Tens of thousands of people have converged on North Queensland for Australia's full solar eclipse in a decade.
The cosmic spectacle has attracted crowds from across the globe, who are up early to watch the show.
During two minutes of daytime darkness on the normally sun-drenched beaches of far north Queensland, thousands of eyes will be turned to the heavens.
When a total solar eclipse casts a shadow over a 150km-wide swathe of land at 6.39am (AEST) on Wednesday, the tourist towns of Cairns, Palm Cove and Port Douglas will have a front-row seat.
It is the first full solar eclipse to occur in Australia since the same eerie darkness fell on Ceduna in South Australia ten years ago.
Psychologist and avid "eclipse chaser" Dr Kate Russo was there that day, and now devotes a lot of her time to studying - and experiencing - the effects of the phenomena.
The former far-north Queenslander will be in Palm Cove on November 14, gazing at the sky, before interviewing fellow spectators for their reactions.
Russo has told AAP she has been addicted to experiencing eclipses since 1999, when she travelled to France in 1999 "out of curiosity".
"When you get hooked on it, it's something you try to see for the rest of your life," she said.
"As it started to progress over time, the more I noticed about the environment - the light started dimming, the birds started flying home to roost, I was picking up this terrible fear, which us eclipse chasers call primal fear.
"And then it just unfolded - the beauty of the eclipse was just stunning.
"I was speechless, I was shaking, I had goosebumps, I was in awe.
"It was the most incredible thing I've ever seen - it was like I'd just woken up and my life had changed."
Dr Stuart Ryder, from the Australian Astronomical Observatory, will also be heading to Palm Cove for the eclipse.
He says he'll be travelling for the fun of it, but explains that in the recent past, eclipses were used to study the solar corona - the sun's extremely hot outer atmosphere.
"Nowadays we have a fleet of spacecraft orbiting around the earth and indeed the sun, which can produce artificial eclipses," he said.
Ryder says it takes the moon about an hour to pass from first contact, when it begins to cross the sun's path, to totality, when the sun is completely obscured.
During those few minutes of totality, it will seem like a moonlit night.
"However, when you look at the sky in any direction for a couple of hundred kilometres, you can see parts of the atmosphere which are outside the moon's shadow," he said.
"So you'll see a black hole in the sky, with a pearly white filamentary corona around it for several degrees."
Up to 60,000 people are expected to visit Cairns for the eclipse, while a further 15,000 are set to pack Port Douglas.
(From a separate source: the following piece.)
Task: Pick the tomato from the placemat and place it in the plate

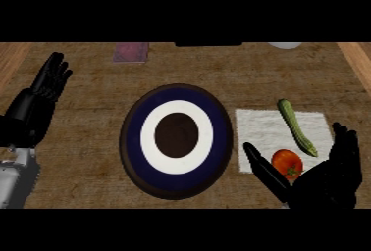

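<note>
A red tomato [285, 163] lies on the near part of a white placemat [259, 126] right of centre. My right hand [326, 184] is open at the lower right, thumb on the tomato's left and fingers on its right, so the tomato sits in the gap between them. Whether the hand touches it I cannot tell. The plate [176, 141], dark blue with a white ring and a brown centre, lies left of the placemat. My left hand [39, 95] rests open at the left edge, fingers up.
A long green vegetable [296, 126] lies on the placemat behind the tomato. A pink object [131, 52] and a white object [285, 45] sit at the counter's far edge, with a dark object [208, 44] between them.
</note>
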You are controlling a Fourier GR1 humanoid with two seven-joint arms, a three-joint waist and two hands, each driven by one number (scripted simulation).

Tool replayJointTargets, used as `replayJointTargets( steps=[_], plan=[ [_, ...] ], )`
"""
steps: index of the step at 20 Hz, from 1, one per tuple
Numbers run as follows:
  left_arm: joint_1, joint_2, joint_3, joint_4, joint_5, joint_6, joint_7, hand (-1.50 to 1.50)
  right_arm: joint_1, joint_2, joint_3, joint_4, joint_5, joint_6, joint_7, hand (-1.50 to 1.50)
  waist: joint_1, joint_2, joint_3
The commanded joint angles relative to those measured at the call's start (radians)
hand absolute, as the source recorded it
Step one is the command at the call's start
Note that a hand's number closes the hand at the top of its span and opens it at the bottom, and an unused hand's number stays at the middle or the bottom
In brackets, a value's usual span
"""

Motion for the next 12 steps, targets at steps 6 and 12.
replayJointTargets(
  steps=[6,12],
  plan=[
    [0.046,-0.005,0.001,-0.028,-0.004,-0.02,-0.027,0.0,0.482,0.018,0.118,-0.069,0.066,-0.228,-0.025,-1.5,-0.007,-0.003,-0.007],
    [0.0,-0.011,-0.011,-0.039,-0.025,-0.001,0.006,0.0,0.75,-0.075,0.18,-0.072,0.205,-0.276,0.235,-1.5,0.015,0.014,-0.011]
  ],
)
Port Douglas Chamber of Commerce representative and newspaper editor Greg McLean says he expects the town to be busier than it is at the height of its peak tourist season.
He says all of the region's campsites have been booked out, and overflow areas at sporting fields have had to be set up.
"I imagine it's going to be as busy as the town could ever get ... it really is a once in a lifetime opportunity for Port Douglas."
Like most towns, Port Douglas has come up with some novel ways of celebrating its time out of the sun.
A marathon will begin just as the sun re-emerges from behind the moon, and the town will host the first-ever game of "fooket" - which involves simultaneous games of Aussie rules and cricket on the same oval.
Meanwhile, in a nod to the far north's hippy past, an eclectic mix of DJs, techno and folk acts will perform at the week-long Eclipse Festival, near the remote Palmer River Roadhouse.
Queensland Rail will send a chartered train to scenic Red Bluff, near Kuranda, giving 100 passengers a different perspective of the celestial dance.
But the thousands hoping to glimpse the eclipse should cross their fingers, as the eclipse falls within the far north's wet season and could be obscured by cloud cover and rain.
If it is a washout, they'll have to wait until Sydney goes dark in 2028 for the next total solar eclipse visible from Australian shores.
- Eclipse watchers should remember to wear safety goggles or view the event through simple projection devices, which can be made of cardboard. Even while hidden behind the moon, the sun is incredibly powerful. Just a few seconds of looking at it directly can cause blindness.